__PROBLEM TO WORK ON__
Transcribe the records below exactly as written, from the opening line through the line that contains "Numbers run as".

────────────────────

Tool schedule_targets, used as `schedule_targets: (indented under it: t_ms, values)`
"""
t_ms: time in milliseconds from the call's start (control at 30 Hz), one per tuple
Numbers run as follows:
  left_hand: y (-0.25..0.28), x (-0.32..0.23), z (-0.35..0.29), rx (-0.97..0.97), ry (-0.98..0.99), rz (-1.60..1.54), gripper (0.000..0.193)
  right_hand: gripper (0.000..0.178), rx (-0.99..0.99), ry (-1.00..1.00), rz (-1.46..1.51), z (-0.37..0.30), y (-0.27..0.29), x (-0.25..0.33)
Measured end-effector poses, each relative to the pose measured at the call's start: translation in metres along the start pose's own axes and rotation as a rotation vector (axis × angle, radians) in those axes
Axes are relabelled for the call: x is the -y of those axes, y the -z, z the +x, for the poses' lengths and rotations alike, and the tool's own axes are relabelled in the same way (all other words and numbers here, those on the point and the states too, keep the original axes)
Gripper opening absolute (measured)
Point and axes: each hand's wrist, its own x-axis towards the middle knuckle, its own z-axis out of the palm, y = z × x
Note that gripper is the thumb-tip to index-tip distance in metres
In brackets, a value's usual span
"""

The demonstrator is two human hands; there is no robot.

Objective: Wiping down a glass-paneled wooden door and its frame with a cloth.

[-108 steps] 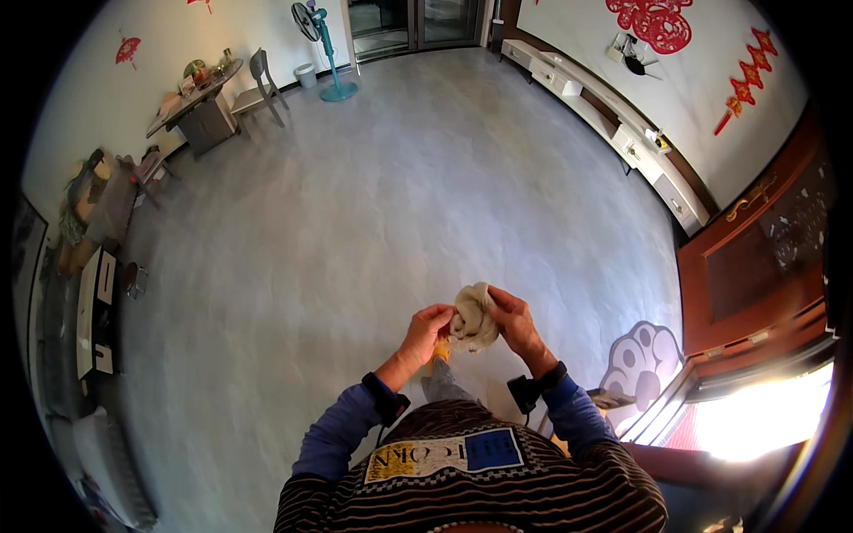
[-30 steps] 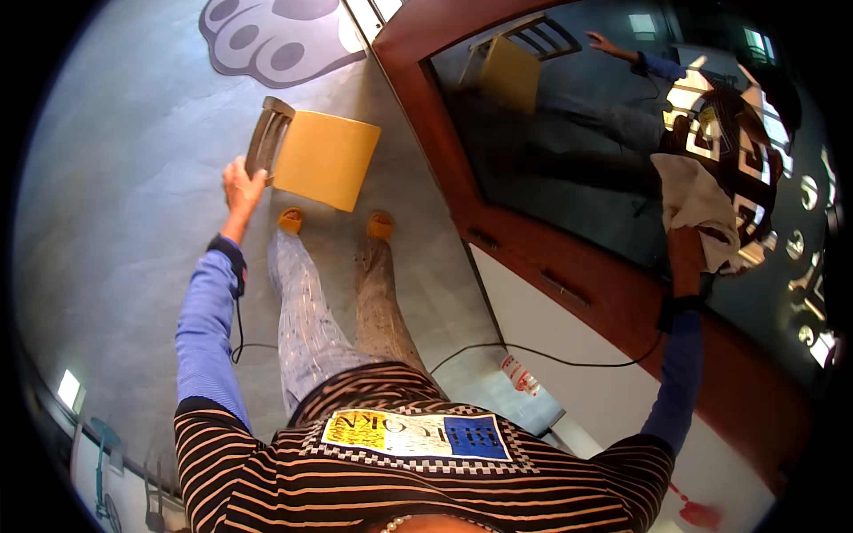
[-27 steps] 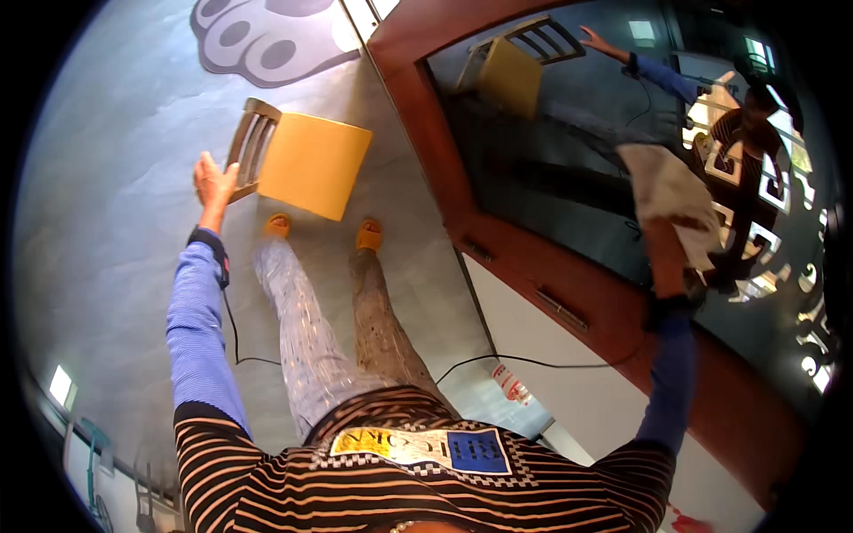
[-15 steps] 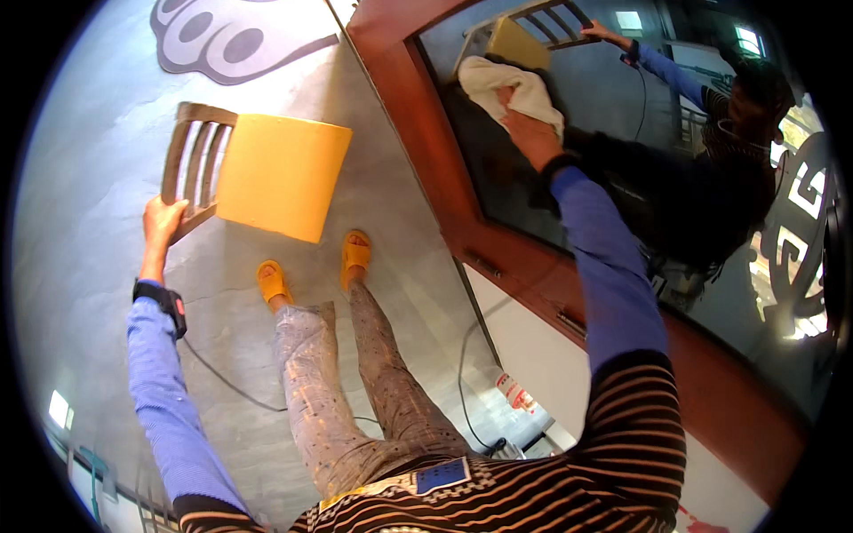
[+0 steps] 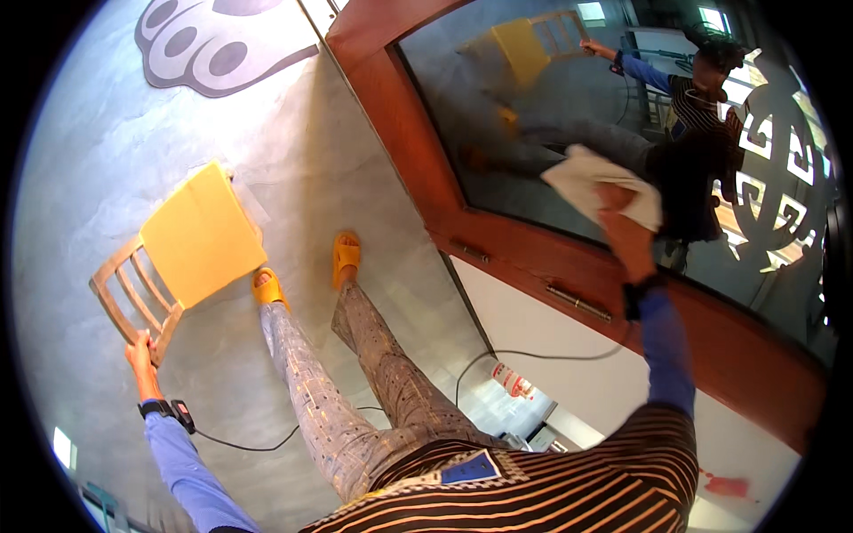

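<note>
Since half a second ago, cloth and right hand have come across the glass toward its hinge side, and the chair has swung round, its backrest now nearer me. My right hand holds the cloth, which spreads past the fingers over the glass; blur hides how each finger sits, and I cannot tell whether the whole cloth touches. My left hand is closed round a corner of the backrest, well out to my left. I cannot tell whether the chair's legs rest on the floor.

Each wrist wears a black band, and a dark cord passes before my trousers. I stand in yellow slippers, the left one just beside the yellow seat's near corner. Around the glass runs the door's red-brown frame, with hinges along its lower edge and a pale wall next to them. Reflected in the glass are the chair and my outstretched left arm; toward its right side is a bright, angular pattern. Beyond the chair, a grey paw-shaped mat lies near the door's far corner.
</note>
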Motion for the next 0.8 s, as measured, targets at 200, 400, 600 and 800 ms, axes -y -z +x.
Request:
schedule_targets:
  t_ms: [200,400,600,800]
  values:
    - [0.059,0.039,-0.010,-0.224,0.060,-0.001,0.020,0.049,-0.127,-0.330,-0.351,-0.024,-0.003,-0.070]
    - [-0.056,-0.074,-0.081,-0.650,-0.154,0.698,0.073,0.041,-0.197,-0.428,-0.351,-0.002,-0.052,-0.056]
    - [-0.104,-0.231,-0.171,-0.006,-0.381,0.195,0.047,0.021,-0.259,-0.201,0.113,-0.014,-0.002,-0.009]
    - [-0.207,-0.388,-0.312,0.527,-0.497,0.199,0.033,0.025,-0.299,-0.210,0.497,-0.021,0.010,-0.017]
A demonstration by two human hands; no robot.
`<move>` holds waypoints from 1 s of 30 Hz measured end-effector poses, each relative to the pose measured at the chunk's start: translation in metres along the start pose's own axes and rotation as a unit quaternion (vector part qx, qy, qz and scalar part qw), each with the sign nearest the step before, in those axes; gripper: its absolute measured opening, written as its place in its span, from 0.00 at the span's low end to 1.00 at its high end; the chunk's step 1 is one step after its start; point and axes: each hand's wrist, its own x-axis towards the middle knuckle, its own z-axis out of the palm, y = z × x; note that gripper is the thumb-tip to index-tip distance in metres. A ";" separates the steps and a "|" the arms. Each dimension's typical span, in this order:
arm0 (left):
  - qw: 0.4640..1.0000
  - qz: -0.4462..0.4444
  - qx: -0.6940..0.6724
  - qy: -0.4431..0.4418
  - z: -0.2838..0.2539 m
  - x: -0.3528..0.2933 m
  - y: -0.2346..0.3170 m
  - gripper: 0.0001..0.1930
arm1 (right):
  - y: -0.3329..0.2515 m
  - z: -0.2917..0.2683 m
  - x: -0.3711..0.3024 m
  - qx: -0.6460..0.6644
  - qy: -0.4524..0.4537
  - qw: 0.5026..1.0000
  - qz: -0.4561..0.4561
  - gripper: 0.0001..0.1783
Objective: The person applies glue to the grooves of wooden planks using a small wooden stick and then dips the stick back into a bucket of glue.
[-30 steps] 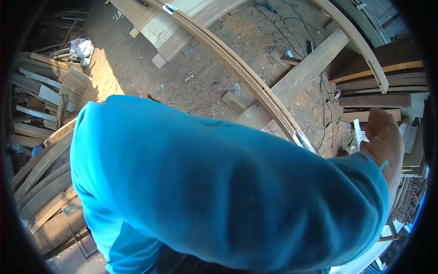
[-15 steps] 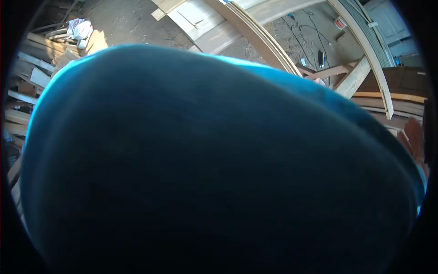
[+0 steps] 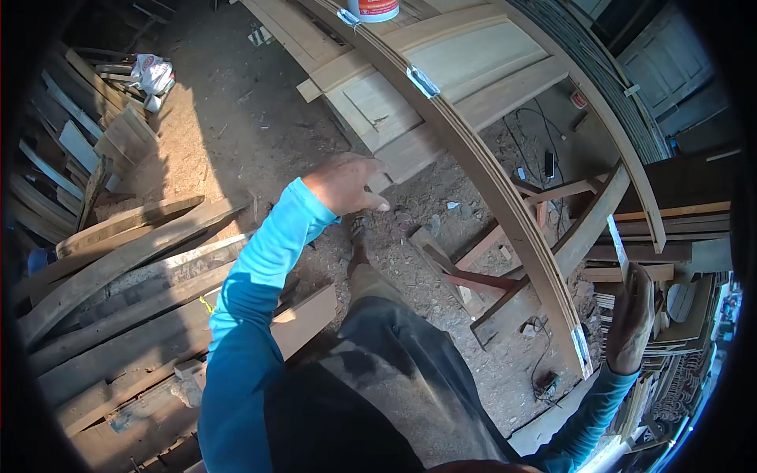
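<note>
Swung clear of the lens, left hand point(image 3: 345, 183) hangs open; right hand point(image 3: 631, 319) grips a thin strip point(image 3: 616, 240).

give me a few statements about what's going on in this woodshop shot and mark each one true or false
1. The right hand holds a thin flat strip. True.
2. The left hand grips a hammer. False: it is empty, held in the air.
3. A long curved wooden arch bears metal clamps. True.
4. Both sleeves are red. False: they are blue.
5. Planks lie stacked at the person's left. True.
</note>
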 end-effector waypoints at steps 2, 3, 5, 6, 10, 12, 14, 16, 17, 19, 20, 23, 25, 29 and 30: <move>0.997 -0.048 -0.029 0.060 0.017 0.018 -0.068 0.42 | -0.033 0.010 0.056 -0.003 0.003 1.000 -0.018 0.19; 0.993 -0.069 -0.046 0.087 0.027 0.030 -0.098 0.43 | -0.048 0.020 0.087 -0.013 0.004 0.999 -0.033 0.18; 0.985 -0.069 -0.010 0.155 0.031 0.057 -0.152 0.46 | -0.088 0.039 0.160 -0.020 0.032 0.996 -0.078 0.18; 0.980 -0.074 0.001 0.186 0.032 0.072 -0.171 0.48 | -0.109 0.049 0.199 -0.025 0.038 0.994 -0.103 0.18; 0.981 -0.088 0.006 0.172 0.017 0.142 -0.216 0.55 | -0.198 0.101 0.387 -0.040 0.033 0.975 -0.215 0.19; 0.986 -0.091 -0.004 0.142 0.022 0.158 -0.230 0.60 | -0.242 0.122 0.481 -0.067 -0.032 0.960 -0.268 0.18; 0.989 -0.098 0.024 0.109 0.015 0.164 -0.229 0.62 | -0.279 0.155 0.569 -0.110 -0.059 0.953 -0.275 0.15; 0.989 -0.084 0.004 0.121 0.016 0.170 -0.233 0.61 | -0.287 0.188 0.650 -0.161 -0.059 0.921 -0.349 0.19; 0.989 -0.083 -0.005 0.121 0.019 0.168 -0.234 0.61 | -0.287 0.208 0.692 -0.185 -0.048 0.909 -0.370 0.16; 0.987 -0.069 -0.032 0.142 0.020 0.178 -0.239 0.60 | -0.310 0.233 0.734 -0.223 -0.115 0.913 -0.322 0.13; 0.987 -0.064 -0.044 0.144 0.025 0.172 -0.238 0.60 | -0.329 0.240 0.748 -0.241 -0.182 0.920 -0.251 0.12; 0.985 -0.082 -0.067 0.133 0.021 0.169 -0.239 0.60 | -0.322 0.300 0.806 -0.233 -0.178 0.901 -0.319 0.14; 0.985 -0.091 -0.061 0.135 0.018 0.174 -0.239 0.61 | -0.334 0.314 0.828 -0.263 -0.170 0.903 -0.295 0.14; 0.984 -0.098 -0.074 0.126 0.017 0.168 -0.238 0.61 | -0.346 0.325 0.840 -0.233 -0.217 0.916 -0.245 0.15; 0.984 -0.100 -0.081 0.123 0.015 0.169 -0.239 0.61 | -0.347 0.322 0.839 -0.203 -0.234 0.923 -0.228 0.15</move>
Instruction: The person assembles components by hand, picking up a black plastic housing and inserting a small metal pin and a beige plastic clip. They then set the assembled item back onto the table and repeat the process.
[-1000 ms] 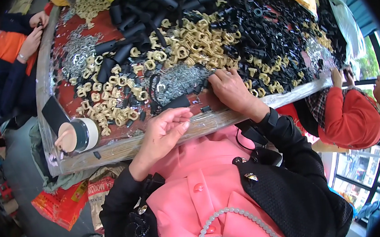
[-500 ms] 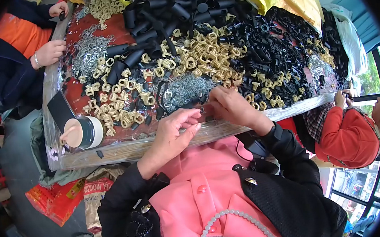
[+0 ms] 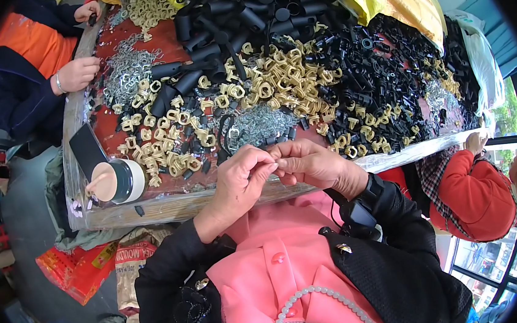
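Note:
My left hand (image 3: 242,184) and my right hand (image 3: 314,164) meet over the table's near edge, fingertips pinched together. Whatever lies between them is too small or too covered to make out. Just beyond the fingers is a heap of small silvery metal pieces (image 3: 261,124), with a black loop (image 3: 226,130) at its left side. Beige ring-shaped plastic parts (image 3: 291,75) are piled behind it, and more beige parts (image 3: 164,142) lie scattered to the left. Small black plastic parts (image 3: 360,60) cover the right side of the table.
Black tubes (image 3: 252,17) are heaped at the back. A lidded jar (image 3: 119,181) and a dark phone (image 3: 88,150) sit at the left. The wooden edge (image 3: 146,214) runs before me. One person (image 3: 76,76) works at left, another in red (image 3: 473,192) at right.
My right hand has come back from the metal heap toward my left hand. Both hands' fingertips now touch, where they were apart before.

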`<control>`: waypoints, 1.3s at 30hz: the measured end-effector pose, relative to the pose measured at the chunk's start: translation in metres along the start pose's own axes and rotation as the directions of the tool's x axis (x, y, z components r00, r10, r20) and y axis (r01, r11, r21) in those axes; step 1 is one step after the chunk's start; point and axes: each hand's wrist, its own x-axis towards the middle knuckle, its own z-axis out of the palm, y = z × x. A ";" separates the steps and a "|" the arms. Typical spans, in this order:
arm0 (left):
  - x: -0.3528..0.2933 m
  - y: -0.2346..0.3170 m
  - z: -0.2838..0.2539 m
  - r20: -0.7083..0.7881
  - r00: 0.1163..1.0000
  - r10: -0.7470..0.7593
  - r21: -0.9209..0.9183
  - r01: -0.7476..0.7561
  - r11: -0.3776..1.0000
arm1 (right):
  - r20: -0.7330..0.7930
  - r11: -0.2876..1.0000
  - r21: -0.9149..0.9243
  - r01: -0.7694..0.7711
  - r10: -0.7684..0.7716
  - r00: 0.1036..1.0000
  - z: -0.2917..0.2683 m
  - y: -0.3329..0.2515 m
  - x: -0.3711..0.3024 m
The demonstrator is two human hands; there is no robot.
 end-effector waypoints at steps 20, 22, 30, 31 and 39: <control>-0.019 -0.011 -0.020 0.178 0.982 0.070 0.639 -0.170 0.750 | 0.076 -0.149 -0.986 -0.081 -0.815 0.575 -0.060 -0.032 -0.029; -0.018 -0.013 -0.020 0.183 0.982 0.049 0.650 -0.158 0.743 | 0.104 -0.259 -0.947 -0.193 -0.810 0.577 -0.074 -0.036 -0.027; 0.016 -0.001 -0.023 0.088 0.994 -0.064 0.354 0.029 0.935 | -0.001 -0.120 -0.977 -0.173 -0.819 0.574 -0.087 -0.033 -0.037; 0.026 0.001 -0.023 0.064 0.994 -0.088 0.308 0.065 0.949 | -0.015 -0.058 -0.992 -0.113 -0.827 0.561 -0.086 -0.033 -0.040; 0.140 -0.037 0.009 -0.073 0.986 -0.152 -0.093 0.145 0.985 | -0.098 0.132 -0.991 0.024 -0.831 0.548 -0.065 -0.037 -0.049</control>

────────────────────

__EXPECTED OUTPUT__
Tool schedule_targets, used as `schedule_targets: (indented under it: t_ms, values)`
"""
t_ms: time in milliseconds from the call's start (control at 30 Hz), one per tuple
Numbers run as follows:

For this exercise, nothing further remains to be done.